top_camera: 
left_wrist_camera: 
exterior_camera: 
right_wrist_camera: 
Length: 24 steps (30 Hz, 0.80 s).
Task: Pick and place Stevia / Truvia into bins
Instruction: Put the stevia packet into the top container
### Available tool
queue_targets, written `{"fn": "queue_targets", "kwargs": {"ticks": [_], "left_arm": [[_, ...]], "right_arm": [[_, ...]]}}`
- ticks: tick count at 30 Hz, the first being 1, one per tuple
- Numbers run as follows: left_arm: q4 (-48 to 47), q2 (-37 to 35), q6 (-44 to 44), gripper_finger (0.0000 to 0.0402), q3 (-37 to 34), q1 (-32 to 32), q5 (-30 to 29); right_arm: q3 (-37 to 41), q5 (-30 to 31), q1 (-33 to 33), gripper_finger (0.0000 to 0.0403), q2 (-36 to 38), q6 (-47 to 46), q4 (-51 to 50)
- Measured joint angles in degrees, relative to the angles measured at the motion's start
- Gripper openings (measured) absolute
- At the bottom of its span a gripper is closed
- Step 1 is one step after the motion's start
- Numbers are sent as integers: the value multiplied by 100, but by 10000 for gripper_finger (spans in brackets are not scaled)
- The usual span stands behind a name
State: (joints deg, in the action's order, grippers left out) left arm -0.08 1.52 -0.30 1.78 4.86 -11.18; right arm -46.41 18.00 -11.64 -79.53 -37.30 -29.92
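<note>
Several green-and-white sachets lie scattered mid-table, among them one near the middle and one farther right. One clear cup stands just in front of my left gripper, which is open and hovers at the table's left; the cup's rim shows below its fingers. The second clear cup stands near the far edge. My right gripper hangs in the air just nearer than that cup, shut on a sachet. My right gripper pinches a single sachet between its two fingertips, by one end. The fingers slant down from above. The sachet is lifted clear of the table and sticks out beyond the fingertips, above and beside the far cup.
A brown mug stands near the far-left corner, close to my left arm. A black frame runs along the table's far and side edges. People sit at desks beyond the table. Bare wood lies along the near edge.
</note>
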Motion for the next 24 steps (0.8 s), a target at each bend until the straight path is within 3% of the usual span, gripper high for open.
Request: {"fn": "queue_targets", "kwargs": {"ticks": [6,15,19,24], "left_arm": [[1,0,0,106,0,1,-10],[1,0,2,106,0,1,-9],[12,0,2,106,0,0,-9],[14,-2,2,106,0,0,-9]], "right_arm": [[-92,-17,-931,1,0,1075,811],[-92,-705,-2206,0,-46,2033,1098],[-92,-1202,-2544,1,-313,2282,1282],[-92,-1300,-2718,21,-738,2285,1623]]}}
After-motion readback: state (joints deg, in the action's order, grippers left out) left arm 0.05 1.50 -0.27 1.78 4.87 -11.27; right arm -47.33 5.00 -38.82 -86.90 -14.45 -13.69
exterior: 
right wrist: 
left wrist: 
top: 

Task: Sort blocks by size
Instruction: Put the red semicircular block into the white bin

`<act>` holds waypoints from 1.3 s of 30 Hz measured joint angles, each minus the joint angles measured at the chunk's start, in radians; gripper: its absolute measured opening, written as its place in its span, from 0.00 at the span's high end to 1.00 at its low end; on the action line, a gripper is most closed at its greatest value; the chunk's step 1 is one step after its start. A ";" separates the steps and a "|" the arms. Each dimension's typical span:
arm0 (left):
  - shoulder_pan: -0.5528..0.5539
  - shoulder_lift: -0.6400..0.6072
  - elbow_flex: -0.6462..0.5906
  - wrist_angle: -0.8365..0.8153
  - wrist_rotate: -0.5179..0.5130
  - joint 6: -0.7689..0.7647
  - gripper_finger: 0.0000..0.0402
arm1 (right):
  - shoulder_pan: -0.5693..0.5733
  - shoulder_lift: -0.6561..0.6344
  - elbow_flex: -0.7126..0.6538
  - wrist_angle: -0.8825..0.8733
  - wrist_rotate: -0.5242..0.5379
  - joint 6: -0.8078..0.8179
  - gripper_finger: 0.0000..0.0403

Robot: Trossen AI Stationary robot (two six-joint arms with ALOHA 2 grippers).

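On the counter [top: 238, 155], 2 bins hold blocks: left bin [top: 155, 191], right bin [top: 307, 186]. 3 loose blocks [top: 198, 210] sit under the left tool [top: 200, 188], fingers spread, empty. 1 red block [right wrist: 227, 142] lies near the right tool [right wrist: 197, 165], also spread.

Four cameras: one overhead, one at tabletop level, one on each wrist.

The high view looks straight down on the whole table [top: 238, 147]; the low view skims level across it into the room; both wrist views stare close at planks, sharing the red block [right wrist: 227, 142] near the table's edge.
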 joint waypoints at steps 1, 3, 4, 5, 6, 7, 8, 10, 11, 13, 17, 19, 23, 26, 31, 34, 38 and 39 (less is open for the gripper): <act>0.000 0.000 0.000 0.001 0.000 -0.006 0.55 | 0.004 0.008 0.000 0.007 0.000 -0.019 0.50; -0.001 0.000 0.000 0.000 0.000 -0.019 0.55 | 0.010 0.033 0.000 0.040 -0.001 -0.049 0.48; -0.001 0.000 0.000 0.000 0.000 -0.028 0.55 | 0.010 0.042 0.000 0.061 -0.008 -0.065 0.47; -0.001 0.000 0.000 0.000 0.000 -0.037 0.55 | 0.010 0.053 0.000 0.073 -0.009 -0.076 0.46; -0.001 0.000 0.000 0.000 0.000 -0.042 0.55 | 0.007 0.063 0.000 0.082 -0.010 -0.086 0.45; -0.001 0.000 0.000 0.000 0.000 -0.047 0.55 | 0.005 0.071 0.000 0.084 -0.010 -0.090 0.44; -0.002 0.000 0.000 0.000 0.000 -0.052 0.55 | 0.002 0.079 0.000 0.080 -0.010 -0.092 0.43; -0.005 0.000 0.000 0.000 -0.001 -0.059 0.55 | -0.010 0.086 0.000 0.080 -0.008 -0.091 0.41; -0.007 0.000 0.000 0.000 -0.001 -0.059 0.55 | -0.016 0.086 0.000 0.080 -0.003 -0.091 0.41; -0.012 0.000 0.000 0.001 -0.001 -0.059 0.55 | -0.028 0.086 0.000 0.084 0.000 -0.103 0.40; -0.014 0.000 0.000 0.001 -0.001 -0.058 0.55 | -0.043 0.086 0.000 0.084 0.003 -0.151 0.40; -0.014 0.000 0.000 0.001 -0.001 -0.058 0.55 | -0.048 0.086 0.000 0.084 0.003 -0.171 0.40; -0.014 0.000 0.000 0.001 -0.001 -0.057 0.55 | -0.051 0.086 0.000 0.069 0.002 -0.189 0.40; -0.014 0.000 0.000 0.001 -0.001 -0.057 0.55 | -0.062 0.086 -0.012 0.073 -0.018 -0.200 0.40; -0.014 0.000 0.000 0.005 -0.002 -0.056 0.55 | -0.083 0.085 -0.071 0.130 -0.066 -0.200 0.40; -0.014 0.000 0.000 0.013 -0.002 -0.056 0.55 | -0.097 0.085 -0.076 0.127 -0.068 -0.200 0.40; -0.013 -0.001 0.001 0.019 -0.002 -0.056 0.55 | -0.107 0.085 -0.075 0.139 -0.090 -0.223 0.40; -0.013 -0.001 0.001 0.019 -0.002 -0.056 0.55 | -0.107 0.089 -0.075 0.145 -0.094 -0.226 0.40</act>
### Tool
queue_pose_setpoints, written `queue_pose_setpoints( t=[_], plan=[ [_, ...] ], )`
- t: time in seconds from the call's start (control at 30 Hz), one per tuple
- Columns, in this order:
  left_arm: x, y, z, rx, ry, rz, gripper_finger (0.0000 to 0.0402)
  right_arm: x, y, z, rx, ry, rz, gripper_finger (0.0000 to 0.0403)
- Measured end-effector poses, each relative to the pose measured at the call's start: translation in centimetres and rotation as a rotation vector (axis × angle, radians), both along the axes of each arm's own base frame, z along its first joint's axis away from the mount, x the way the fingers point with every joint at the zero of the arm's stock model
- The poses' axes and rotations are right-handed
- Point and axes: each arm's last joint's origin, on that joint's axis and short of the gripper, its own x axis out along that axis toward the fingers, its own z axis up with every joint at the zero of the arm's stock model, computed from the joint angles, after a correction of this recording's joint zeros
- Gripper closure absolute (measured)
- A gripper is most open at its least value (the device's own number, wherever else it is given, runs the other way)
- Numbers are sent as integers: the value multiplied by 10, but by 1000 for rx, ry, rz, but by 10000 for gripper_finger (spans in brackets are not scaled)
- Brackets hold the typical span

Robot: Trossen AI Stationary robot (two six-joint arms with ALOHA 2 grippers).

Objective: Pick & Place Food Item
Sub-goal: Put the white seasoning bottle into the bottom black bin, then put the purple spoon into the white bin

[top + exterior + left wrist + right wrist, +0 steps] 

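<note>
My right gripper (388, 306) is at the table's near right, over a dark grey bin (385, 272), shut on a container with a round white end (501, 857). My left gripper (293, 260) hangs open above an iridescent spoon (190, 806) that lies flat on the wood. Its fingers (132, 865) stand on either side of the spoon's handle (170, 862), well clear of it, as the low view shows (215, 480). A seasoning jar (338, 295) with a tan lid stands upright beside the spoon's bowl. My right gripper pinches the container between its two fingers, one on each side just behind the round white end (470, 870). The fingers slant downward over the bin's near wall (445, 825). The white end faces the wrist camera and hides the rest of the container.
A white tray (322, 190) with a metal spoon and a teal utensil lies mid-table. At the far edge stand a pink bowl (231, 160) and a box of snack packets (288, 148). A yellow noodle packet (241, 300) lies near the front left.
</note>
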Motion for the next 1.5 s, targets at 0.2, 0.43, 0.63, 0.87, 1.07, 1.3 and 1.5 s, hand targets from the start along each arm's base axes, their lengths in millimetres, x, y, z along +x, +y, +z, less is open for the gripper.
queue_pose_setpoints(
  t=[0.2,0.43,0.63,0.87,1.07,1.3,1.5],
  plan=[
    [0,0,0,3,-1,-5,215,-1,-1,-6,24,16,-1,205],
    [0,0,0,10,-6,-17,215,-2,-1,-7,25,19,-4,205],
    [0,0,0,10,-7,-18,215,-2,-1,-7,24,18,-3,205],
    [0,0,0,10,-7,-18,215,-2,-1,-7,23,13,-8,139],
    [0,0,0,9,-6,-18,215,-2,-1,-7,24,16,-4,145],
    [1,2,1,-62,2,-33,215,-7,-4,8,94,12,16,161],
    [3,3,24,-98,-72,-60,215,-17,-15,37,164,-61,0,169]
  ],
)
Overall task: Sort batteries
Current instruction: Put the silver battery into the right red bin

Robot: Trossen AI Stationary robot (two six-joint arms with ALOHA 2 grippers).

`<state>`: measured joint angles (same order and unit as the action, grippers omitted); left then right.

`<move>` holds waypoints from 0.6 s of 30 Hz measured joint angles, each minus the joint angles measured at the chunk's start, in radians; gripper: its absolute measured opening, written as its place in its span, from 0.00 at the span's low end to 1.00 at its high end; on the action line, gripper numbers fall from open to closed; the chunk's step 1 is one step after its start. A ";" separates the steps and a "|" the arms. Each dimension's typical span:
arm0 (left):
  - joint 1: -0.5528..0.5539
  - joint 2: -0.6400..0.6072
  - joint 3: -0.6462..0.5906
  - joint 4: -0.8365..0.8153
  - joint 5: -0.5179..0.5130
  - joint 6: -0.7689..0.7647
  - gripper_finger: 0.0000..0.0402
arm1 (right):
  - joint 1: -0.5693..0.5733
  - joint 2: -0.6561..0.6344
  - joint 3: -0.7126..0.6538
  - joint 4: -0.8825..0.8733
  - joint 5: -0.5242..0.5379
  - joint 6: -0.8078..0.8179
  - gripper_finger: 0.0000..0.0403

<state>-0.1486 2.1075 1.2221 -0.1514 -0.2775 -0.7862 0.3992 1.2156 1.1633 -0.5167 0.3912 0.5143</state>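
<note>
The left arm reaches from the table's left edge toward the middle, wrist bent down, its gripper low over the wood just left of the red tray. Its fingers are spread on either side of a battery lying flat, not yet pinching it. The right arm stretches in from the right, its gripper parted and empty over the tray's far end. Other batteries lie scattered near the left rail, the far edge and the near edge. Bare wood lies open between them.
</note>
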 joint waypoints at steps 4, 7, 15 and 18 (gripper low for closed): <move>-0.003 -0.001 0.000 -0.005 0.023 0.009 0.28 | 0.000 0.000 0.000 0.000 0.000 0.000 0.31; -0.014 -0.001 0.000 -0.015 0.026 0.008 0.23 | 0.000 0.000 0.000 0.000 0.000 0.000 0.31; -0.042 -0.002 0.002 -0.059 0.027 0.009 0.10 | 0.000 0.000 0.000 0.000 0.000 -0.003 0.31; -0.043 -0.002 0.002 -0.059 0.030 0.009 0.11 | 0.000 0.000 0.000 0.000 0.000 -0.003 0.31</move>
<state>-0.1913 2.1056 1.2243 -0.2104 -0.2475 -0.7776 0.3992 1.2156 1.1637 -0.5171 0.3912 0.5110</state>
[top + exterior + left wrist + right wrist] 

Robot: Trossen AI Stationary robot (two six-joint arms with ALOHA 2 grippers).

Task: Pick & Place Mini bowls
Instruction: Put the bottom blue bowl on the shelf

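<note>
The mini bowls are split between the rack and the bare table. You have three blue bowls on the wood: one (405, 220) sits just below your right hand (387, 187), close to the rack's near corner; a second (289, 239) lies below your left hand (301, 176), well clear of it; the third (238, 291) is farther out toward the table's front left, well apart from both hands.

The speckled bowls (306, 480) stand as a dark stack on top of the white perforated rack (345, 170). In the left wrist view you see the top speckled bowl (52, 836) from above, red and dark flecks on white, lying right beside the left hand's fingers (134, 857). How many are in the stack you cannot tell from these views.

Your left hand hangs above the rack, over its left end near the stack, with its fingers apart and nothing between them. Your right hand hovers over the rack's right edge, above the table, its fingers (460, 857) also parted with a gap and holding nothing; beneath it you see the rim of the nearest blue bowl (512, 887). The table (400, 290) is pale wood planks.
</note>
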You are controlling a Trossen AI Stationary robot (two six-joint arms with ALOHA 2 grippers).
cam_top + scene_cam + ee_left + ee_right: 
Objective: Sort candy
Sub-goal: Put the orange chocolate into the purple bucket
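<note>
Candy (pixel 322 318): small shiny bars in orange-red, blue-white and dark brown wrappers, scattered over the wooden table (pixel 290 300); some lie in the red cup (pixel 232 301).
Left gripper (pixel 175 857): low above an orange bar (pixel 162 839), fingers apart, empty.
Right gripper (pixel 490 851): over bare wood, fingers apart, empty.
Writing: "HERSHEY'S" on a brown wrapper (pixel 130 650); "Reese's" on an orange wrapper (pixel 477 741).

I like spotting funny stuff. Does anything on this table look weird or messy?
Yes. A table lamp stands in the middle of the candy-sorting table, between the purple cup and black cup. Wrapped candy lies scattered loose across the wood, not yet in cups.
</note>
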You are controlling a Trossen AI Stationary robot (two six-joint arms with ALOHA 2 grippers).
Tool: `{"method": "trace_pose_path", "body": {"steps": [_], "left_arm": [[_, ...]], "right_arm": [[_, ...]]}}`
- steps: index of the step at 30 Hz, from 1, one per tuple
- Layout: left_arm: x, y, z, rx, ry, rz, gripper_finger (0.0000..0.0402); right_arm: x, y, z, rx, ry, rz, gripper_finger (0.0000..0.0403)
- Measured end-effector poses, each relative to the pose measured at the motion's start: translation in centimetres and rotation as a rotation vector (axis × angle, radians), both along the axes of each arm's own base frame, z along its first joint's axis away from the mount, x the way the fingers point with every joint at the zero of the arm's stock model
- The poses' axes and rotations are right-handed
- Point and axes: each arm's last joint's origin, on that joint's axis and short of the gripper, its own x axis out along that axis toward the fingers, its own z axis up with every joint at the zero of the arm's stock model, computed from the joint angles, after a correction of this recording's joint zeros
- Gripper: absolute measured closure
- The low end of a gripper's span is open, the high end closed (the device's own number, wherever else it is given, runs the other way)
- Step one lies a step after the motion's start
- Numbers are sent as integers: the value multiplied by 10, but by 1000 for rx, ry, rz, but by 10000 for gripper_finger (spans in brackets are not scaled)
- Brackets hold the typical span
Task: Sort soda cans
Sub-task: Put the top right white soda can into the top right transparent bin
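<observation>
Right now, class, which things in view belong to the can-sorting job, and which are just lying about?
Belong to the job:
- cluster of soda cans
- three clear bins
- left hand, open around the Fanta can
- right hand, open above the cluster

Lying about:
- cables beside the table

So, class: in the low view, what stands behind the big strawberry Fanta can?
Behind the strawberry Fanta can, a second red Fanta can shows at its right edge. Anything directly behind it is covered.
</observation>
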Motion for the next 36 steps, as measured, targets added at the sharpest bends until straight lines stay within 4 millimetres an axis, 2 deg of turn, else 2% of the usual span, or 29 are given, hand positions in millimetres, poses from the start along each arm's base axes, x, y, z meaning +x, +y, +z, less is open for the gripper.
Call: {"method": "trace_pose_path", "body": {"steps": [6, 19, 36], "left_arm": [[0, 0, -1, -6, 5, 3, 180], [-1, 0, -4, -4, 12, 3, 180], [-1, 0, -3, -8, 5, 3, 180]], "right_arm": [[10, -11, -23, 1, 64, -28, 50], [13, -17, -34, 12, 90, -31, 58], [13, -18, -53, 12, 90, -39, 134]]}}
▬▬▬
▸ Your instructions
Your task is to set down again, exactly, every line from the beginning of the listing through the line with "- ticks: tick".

▸ Solution for this task
top_camera: 
left_wrist_camera: 
exterior_camera: 
right_wrist_camera: 
Length: 24 steps (30 Hz, 0.80 s).
Task: Pick and place Stevia / Truvia into bins
Instruction: Put the stevia packet into the top container
### Available tool
queue_targets, written `{"fn": "queue_targets", "kwargs": {"ticks": [_], "left_arm": [[_, ...]], "right_arm": [[_, ...]]}}`
- ticks: tick count at 30 Hz, the first being 1, one per tuple

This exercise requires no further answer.